Unemployment here in the US hovers around 9.1%, among African Americans it is 15.9%, nearly double that of unemployed whites (8.1%). While not nearly as bad as 1982 when unemployment for Afican Americans soared to 19.2%, the wealth gap has widened dramatically

ndeed, blacks have suffered disproportionately in the ongoing crisis, since they have lost tens of thousands of manufacturing jobs and endured huge cuts in public sector spending. Black teenagers bear the worst of it – their jobless rate is at a staggering 39.2 percent (versus 23 percent for white teenagers).

According to a recent study by the National Urban League (NUL), almost all the financial/economic gains that blacks have accomplished over the past three decades were wiped out by the Great Recession.

The economic collapse is not only thinning the ranks of the black middle class, but has likely condemned millions more to permanent poverty.

The NUL report further indicated that the nation’s housing crisis has disproportionately hurt black home ownership, which “has fallen at three times the rate of white home ownership.”

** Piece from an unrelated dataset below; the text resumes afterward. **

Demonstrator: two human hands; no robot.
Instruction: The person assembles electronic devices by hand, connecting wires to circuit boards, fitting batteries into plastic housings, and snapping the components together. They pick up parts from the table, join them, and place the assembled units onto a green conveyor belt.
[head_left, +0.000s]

These are the same factors that have sparked the violent unrest in England. The president and congress would be wise to cease the talk about spending cuts and talks of more austerity and pay more attention to job creation. The US has seen this many times in it’s 235 year history, the most recent during the 80’s and 90’s when the socio-economic disparity was high as it is now. It is has been proved historically that putting people back to work correct the deficit and reverse the spiral towards recession.